API RP 11G-2013 pdf download.Recommended Practice for Installation, Maintenance, and Lubrication of Pumping Units.
2 Normative References The following referenced documents are indispensable for the application of this document. For dated references, only the edition cited applies. For undated references, the latest edition of the referenced document (including any amendments) applies. API Specification 11E-2013, Specification for Pumping Units 3 Terms and Definitions For the purposes of this document, the following definitions apply. 3.1 base The basic frame or skid to which a pumping unit is assembled. Typically is the structural element that interfaces with or is clamped to the foundation. 3.2 brake Component of a pumping unit that is often composed of a disk or drum mounted on the reducer input shaft combined with a mechanism to impart a restraining friction torque and restrain the motion of all rotary joints. 3.3 carrier bar Part of the pumping unit that supports the load of the sucker rod string through the polished rod clamp. 3.4 center bearing Structural bearing assembly supporting the walking beam of a class 1 lever design pumping unit. 3.5 certified installation print Drawing reviewed and approved (stamped) by a licensed professional engineer competent in the areas of site preparation, foundations, and proper mounting requirements of heavy industrial equipment. 3.6 cranks Driving link in the four-bar linkage of a beam pumping unit that is located between the output shaft of the gear reducer and the pitman link.
3.7 cross-beam clamp Device used to constrain the pumping unit to its supporting foundation. Often a beam-like member placed on top and spanning the base rails with anchor bolts joining it to the foundation anchorage. 3.8 equalizer Connects the pitman links to the rear of the walking beam. 3.9 foundation Structural element designed to support the pumping unit base and transmit loads into the earth via distributed contact with soil or piles. 3.10 horsehead Component of a beam pumping unit designed to transmit force and motion from the walking beam to the flexible wireline. 3.11 pitman Connecting link in the pumping unit mechanism between the cranks and the equalizer. 3.12 prime mover Primary driving mechanism imparting rotary motion on the pumping unit system. Typically connected to the speed reducer via a belt drive. Common variants are electric motors and internal combustion engines. 3.13 pumping unit Machine for translating rotary motion from a crankshaft to linear reciprocating motion for the purpose of transferring mechanical power to a downhole pump. 3.14 rod clamp Clamping device that is affixed to the polished rod of the well for the purpose of either transmitting axial loads to other components such as the carrier bar or constraining motion. 3.15 samson post Support member of the walking beam that has a bearing mounted to a fixed location atop which is attached to and provides the fulcrum location for the walking beam. 3.16 sheave Rotating component of a V-belt drive designed to transmit power from the belts to the rotating shaft on which it is affixed or vice versa. 3.17 skidding Horizontal movement as a result of dynamic forces from rotating cranks, counterweights, and other bodies.

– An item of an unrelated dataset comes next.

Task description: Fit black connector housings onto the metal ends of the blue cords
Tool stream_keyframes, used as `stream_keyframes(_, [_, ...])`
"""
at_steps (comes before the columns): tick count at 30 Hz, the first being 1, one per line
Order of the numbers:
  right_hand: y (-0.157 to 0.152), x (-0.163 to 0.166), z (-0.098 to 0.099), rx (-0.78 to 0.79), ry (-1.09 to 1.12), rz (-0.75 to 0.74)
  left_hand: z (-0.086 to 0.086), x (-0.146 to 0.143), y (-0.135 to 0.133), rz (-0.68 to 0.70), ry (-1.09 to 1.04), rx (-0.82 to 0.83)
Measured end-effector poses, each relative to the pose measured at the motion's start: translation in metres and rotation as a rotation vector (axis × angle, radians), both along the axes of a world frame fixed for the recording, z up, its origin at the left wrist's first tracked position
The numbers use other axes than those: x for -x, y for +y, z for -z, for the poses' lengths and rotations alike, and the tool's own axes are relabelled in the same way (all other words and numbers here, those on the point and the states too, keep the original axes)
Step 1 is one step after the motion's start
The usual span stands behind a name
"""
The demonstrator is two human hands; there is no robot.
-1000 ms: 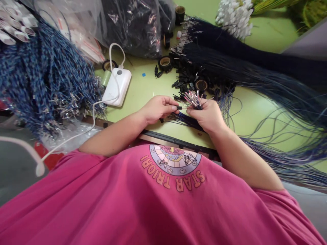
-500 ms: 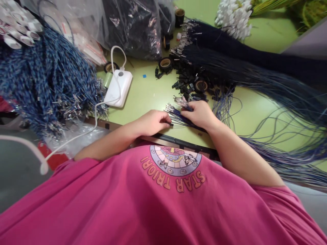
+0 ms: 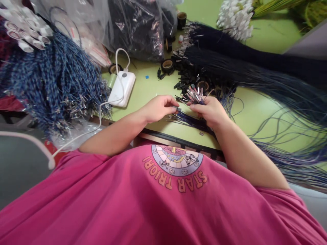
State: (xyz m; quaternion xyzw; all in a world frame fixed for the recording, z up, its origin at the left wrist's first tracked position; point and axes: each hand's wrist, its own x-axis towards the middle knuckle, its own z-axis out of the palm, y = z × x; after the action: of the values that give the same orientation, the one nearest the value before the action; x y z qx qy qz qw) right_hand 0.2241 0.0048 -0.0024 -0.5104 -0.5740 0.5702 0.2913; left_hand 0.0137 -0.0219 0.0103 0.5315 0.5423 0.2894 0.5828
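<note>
My left hand [image 3: 165, 107] pinches a small black connector housing [image 3: 177, 109] between thumb and fingertips. Just to its right, my right hand [image 3: 213, 110] is closed around a bundle of thin wires with metal terminals [image 3: 195, 94], whose tips point up and away from me. Below both hands, more dark blue wires [image 3: 187, 119] lie on the green table with their ends toward the left. Beyond my right hand is a heap of black connector housings [image 3: 185, 75]. Whether the pinched housing touches any wire, I cannot tell.
A white power bank [image 3: 122, 89] with a cable lies at left, beside blue twisted wires [image 3: 58, 75]. Tape rolls [image 3: 167, 65] and a plastic bag [image 3: 135, 30] are at the back. Long dark wires [image 3: 242, 54] stretch across the right; white connectors [image 3: 236, 18] sit behind them.
My left hand has risen from the table edge, now pinching a black housing. My right hand has shifted right and lifted, its terminal bundle now turned upright and plainly visible.
</note>
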Motion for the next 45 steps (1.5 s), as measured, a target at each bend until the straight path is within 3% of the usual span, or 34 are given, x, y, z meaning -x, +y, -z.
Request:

4 Foundation and Site Preparation 4.1 General The following discusses the typical role and requirements associated with the pumping unit foundation. It describes a general process of preparing a location to support a pumping unit installation. Pumping units, by their nature, transmit very large forces to the supporting earth. Foundations provide a means of distributing these forces over a broad area allowing the soil and underlayment to generate sufficient strength and stiffness to withstand them while yielding only very small deflections. The stability and rigidity provided by the foundation and the site preparations necessary to constrain movement are essential in maintaining proper alignment and providing the pumping unit with long operational life. Many times, structural failures involving pumping units can be traced back to an insufficient foundation or poor site preparation practices. The means by which pumping unit foundations transmit their loads into the earth take several forms ranging from simple surface contact with the underlying soil to driven or helical piles sunk deeply into the earth. In each case, the foundation must possess sufficient strength and stiffness to allow localized forces applied by the pumping unit to be adequately distributed over an area of soil contact or to a series of piers (piles) so that the local load bearing capacities of these elements are not exceeded. It is also often necessary for the foundation to possess sufficient mass to constrain dynamic up-lifting forces produced by some pumping unit models and prevent degradation of the soil contact interface under the foundation. The mass of the foundation also helps to stabilize the unit against skidding.